Растопчин опять подошел к двери балкона.
– Да чего они хотят? – спросил он у полицеймейстера.
– Ваше сиятельство, они говорят, что собрались идти на французов по вашему приказанью, про измену что то кричали. Но буйная толпа, ваше сиятельство. Я насилу уехал. Ваше сиятельство, осмелюсь предложить…
– Извольте идти, я без вас знаю, что делать, – сердито крикнул Растопчин. Он стоял у двери балкона, глядя на толпу. «Вот что они сделали с Россией! Вот что они сделали со мной!» – думал Растопчин, чувствуя поднимающийся в своей душе неудержимый гнев против кого то того, кому можно было приписать причину всего случившегося. Как это часто бывает с горячими людьми, гнев уже владел им, но он искал еще для него предмета. «La voila la populace, la lie du peuple, – думал он, глядя на толпу, – la plebe qu'ils ont soulevee par leur sottise. Il leur faut une victime, [„Вот он, народец, эти подонки народонаселения, плебеи, которых они подняли своею глупостью! Им нужна жертва“.] – пришло ему в голову, глядя на размахивающего рукой высокого малого. И по тому самому это пришло ему в голову, что ему самому нужна была эта жертва, этот предмет для своего гнева.
– Готов экипаж? – в другой раз спросил он.
– Готов, ваше сиятельство. Что прикажете насчет Верещагина? Он ждет у крыльца, – отвечал адъютант.
– А! – вскрикнул Растопчин, как пораженный каким то неожиданным воспоминанием.
И, быстро отворив дверь, он вышел решительными шагами на балкон. Говор вдруг умолк, шапки и картузы снялись, и все глаза поднялись к вышедшему графу.

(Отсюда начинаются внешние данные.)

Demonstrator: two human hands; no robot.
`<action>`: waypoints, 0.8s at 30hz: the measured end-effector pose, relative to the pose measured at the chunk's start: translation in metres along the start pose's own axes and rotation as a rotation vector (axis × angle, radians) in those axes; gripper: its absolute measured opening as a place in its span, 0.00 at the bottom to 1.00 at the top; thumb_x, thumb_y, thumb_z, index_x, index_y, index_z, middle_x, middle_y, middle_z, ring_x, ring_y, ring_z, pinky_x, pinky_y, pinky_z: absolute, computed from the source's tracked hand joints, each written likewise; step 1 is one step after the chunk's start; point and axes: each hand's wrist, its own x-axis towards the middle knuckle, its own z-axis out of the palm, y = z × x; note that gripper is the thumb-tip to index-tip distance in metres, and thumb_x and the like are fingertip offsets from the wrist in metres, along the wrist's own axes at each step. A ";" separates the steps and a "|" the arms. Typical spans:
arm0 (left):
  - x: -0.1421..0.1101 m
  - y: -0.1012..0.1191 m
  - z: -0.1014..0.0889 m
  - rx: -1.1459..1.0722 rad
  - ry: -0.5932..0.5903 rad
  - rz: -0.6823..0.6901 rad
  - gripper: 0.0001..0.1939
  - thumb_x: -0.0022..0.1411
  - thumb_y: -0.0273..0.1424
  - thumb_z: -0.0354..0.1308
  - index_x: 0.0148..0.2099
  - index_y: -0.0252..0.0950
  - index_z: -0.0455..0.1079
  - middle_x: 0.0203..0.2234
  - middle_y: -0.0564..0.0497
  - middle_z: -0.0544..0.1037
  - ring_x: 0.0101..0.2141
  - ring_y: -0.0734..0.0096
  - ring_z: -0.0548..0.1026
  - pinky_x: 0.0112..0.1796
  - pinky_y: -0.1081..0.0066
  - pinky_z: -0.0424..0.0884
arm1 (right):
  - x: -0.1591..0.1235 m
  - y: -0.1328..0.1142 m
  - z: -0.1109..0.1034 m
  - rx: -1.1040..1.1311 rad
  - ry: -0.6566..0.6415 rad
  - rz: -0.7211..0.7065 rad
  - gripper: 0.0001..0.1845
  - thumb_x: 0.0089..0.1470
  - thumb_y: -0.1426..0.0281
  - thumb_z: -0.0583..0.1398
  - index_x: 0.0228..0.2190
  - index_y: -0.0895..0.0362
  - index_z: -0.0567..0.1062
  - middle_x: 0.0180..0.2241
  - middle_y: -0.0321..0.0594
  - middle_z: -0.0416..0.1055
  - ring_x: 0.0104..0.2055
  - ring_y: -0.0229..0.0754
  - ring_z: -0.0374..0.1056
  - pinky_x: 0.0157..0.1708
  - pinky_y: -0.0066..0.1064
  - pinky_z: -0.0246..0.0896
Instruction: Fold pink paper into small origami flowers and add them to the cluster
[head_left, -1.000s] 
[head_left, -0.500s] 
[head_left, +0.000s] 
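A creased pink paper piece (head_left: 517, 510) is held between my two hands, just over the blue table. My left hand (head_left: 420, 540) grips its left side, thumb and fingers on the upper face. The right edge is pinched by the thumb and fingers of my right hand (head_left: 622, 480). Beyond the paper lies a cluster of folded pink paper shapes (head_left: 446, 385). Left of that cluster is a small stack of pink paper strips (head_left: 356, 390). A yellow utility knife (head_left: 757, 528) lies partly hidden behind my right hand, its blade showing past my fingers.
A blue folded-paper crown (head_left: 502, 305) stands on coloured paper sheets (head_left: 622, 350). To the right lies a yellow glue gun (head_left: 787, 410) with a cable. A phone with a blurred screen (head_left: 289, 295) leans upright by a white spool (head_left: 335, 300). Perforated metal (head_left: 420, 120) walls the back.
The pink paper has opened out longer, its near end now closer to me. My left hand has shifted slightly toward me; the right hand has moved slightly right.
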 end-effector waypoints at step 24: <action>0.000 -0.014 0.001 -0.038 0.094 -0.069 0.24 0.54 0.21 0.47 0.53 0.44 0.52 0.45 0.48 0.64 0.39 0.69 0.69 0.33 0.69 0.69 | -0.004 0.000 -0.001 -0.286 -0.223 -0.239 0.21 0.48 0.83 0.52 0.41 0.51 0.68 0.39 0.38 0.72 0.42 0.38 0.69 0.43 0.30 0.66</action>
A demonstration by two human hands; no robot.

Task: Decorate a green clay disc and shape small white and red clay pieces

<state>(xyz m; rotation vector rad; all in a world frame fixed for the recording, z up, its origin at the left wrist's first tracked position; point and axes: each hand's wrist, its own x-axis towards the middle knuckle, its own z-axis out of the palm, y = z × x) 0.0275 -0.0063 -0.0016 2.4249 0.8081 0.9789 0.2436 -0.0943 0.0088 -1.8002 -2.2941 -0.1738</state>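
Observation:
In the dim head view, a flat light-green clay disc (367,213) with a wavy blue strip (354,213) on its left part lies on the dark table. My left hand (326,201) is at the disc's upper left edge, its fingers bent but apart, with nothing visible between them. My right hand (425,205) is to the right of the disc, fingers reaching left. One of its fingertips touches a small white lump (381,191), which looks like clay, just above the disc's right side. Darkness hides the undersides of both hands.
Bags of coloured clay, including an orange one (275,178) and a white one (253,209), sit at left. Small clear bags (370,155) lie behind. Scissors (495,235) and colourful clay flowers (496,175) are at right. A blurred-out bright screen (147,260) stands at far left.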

– Здравствуйте, ребята! – сказал граф быстро и громко. – Спасибо, что пришли. Я сейчас выйду к вам, но прежде всего нам надо управиться с злодеем. Нам надо наказать злодея, от которого погибла Москва. Подождите меня! – И граф так же быстро вернулся в покои, крепко хлопнув дверью.
По толпе пробежал одобрительный ропот удовольствия. «Он, значит, злодеев управит усех! А ты говоришь француз… он тебе всю дистанцию развяжет!» – говорили люди, как будто упрекая друг друга в своем маловерии.
Через несколько минут из парадных дверей поспешно вышел офицер, приказал что то, и драгуны вытянулись. Толпа от балкона жадно подвинулась к крыльцу. Выйдя гневно быстрыми шагами на крыльцо, Растопчин поспешно оглянулся вокруг себя, как бы отыскивая кого то.
– Где он? – сказал граф, и в ту же минуту, как он сказал это, он увидал из за угла дома выходившего между, двух драгун молодого человека с длинной тонкой шеей, с до половины выбритой и заросшей головой. Молодой человек этот был одет в когда то щегольской, крытый синим сукном, потертый лисий тулупчик и в грязные посконные арестантские шаровары, засунутые в нечищеные, стоптанные тонкие сапоги. На тонких, слабых ногах тяжело висели кандалы, затруднявшие нерешительную походку молодого человека.